Capitalism is very adaptable and has created niches for those who think in terms of the commons, or meaningful work, or participatory democracy, to create space for themselves and to develop a way of thinking that promotes the idea that simply by creating alternate spaces, others will be drawn to this, and change will happen almost automatically. Others look at the ecological crisis, and see within it the seeds of a self-imploding collapse of the capitalist order. This coming collapse may result in a better world, but not necessarily – as those with more privilege and power will regroup and in the crisis amidst collapse promote fascist tendencies to protect their own interests. Some within the capitalist class are taking ecological crisis seriously (typically represented in the political rhetoric by liberals within the democratic party), and are beginning to take some steps, like carbon caps and emissions trading.

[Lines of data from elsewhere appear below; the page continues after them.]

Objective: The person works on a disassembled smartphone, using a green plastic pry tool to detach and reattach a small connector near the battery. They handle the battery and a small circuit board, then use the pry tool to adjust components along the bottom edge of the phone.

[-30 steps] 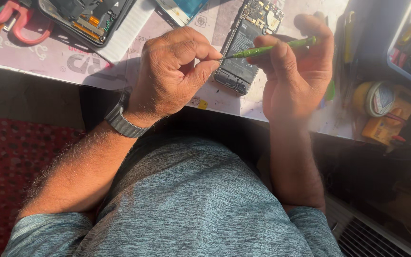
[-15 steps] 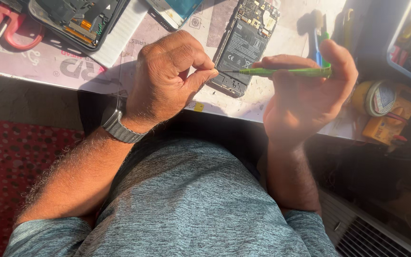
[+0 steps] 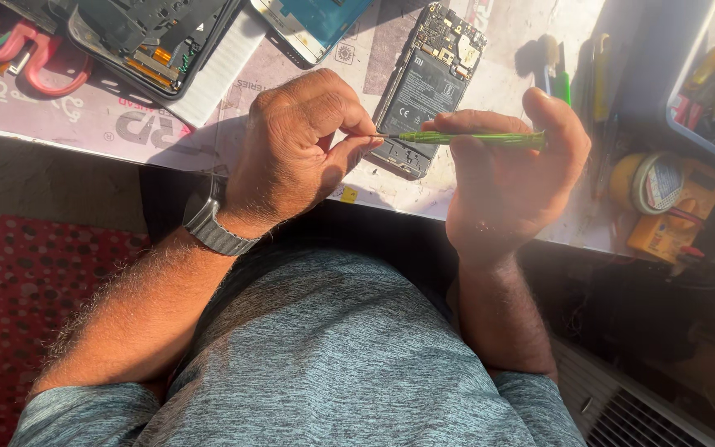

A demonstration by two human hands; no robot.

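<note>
Green screwdriver (image 3: 473, 138) gripped in right hand (image 3: 511, 186), tip pinched by left hand (image 3: 295, 149), above opened phone (image 3: 428, 87) on table (image 3: 490, 50).

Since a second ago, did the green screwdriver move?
Yes. The green screwdriver, held in the right hand, has tipped from slanting to level, its handle end dropping relative to the opened phone.

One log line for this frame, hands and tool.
left hand: pinching screwdriver tip | right hand: holding green screwdriver level | opened phone: on table behind
</note>
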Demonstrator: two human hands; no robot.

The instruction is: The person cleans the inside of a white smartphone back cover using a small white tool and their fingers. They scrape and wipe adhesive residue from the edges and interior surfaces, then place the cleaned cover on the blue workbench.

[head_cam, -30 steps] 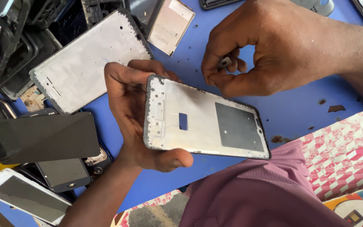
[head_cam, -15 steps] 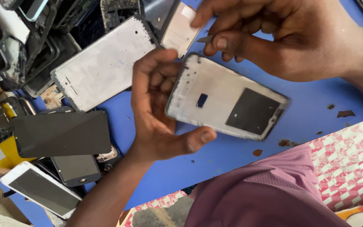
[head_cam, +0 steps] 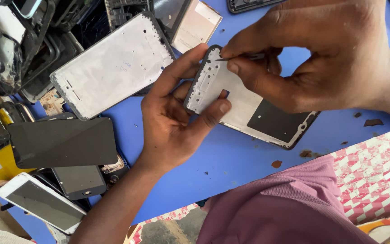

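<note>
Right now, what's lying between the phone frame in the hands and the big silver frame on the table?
In the head view, only the left hand and bare blue table lie between the held phone frame and the silver frame.

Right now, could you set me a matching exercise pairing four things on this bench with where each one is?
Things:
1. phone frame
2. thin metal tool
3. white phone
4. second frame

Places:
A. pinched in the right hand
B. lower left, screen up
C. held in the left hand
D. flat on the blue table, upper left

Pairs: 1-C, 2-A, 3-B, 4-D
</note>
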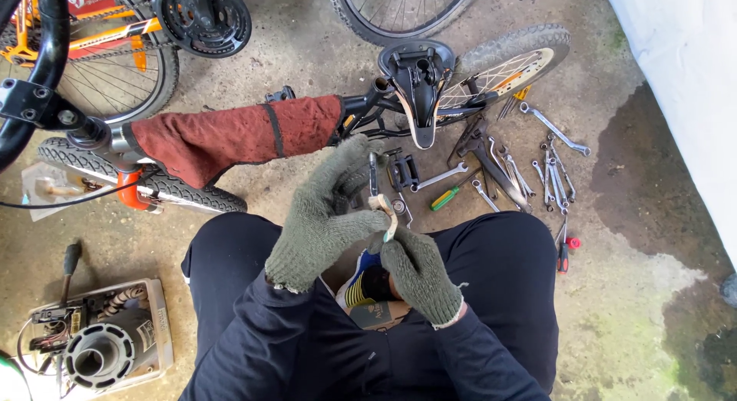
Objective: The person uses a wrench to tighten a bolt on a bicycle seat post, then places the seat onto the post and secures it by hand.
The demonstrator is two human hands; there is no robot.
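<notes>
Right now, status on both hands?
Left hand and right hand both gripping small pale part. Spanners on floor ahead, untouched.

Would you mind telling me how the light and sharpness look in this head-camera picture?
Head view: soft, even daylight with no hard shadows; the grey knitted-glove left hand and right hand are sharp, as are the steel spanners; the white wall is nearly blown out; wide-angle bending at the edges.

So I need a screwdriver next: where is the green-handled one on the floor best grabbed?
Take the green-handled screwdriver by its green handle, the lower-left end, coming from above on the knee side. It lies flat on the concrete with the shaft pointing up-right toward the spanners, so the handle is the thick, free end nearest the right hand.
</notes>
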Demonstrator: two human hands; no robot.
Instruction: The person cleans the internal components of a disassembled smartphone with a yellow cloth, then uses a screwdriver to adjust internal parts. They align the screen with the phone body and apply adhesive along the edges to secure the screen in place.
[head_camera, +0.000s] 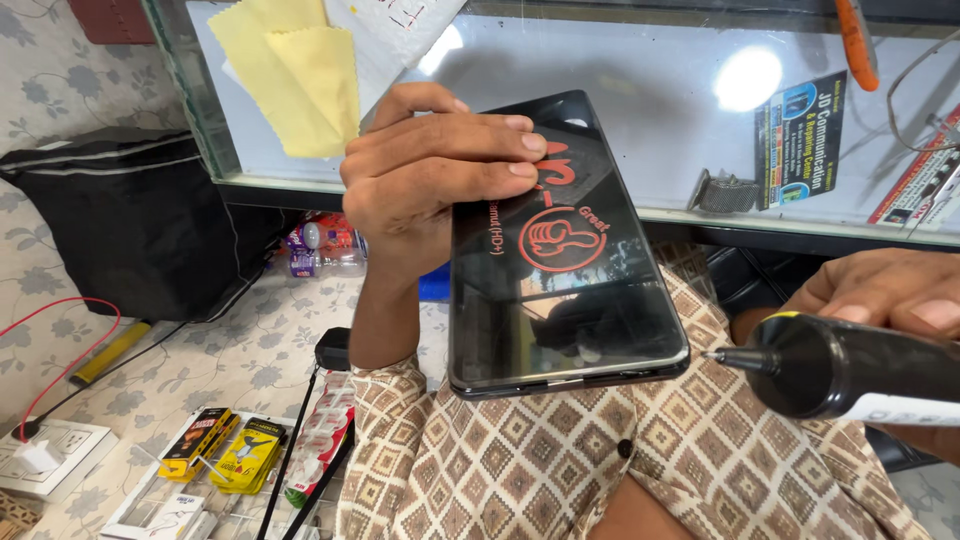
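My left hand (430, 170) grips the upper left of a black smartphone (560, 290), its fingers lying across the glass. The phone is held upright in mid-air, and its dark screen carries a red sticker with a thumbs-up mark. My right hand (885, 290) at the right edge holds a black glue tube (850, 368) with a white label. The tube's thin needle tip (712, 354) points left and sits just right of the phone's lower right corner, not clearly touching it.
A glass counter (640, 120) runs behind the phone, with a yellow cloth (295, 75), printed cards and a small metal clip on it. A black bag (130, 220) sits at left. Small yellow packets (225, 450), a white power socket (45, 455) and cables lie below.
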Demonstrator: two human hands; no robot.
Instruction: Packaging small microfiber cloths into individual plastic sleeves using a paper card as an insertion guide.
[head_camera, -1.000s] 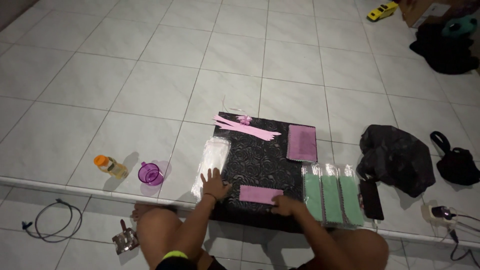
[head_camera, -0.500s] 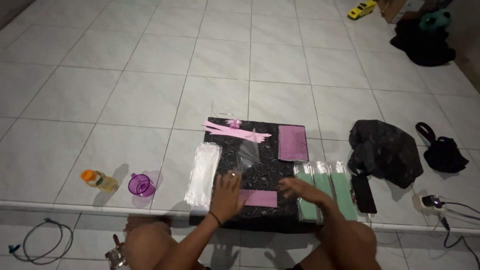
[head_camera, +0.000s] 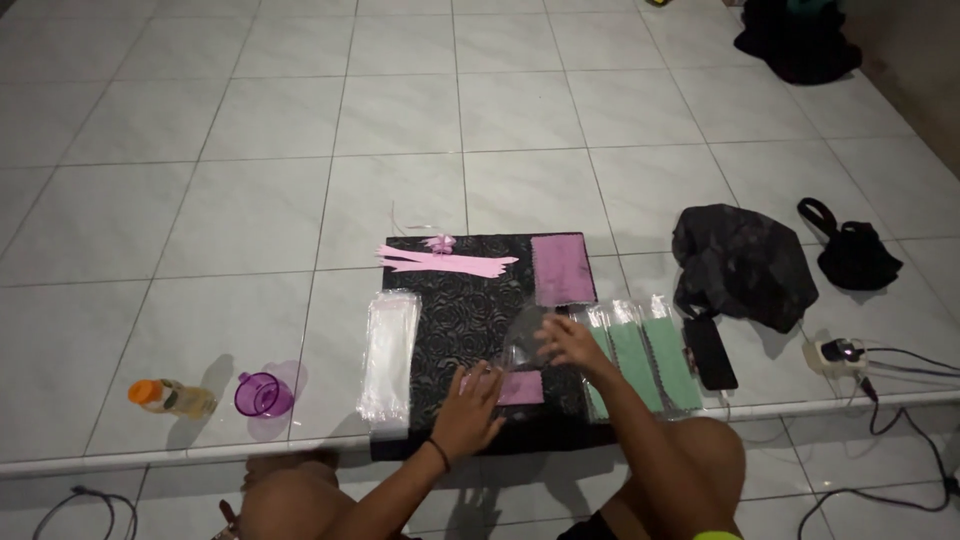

These are false solutions, which are still based in reductionist science, and which make life worse for millions of people rather than dealing with the root problems.
Achieving a society based on a transformation in cultural values and in the economy, to make the commons, meaningful work, and holistic science central foundations, will not happen by itself, by small groups of utopian thinkers and practitioners, or by the self-created implosion of capitalism as it exists today. One reason to uphold the banner of socialism as we look to transform and recreate society, institutions and relationships, is that it implies a collective effort towards that transformation, a revolutionary socialism that is fighting for all of humanity and our humble place on this planet.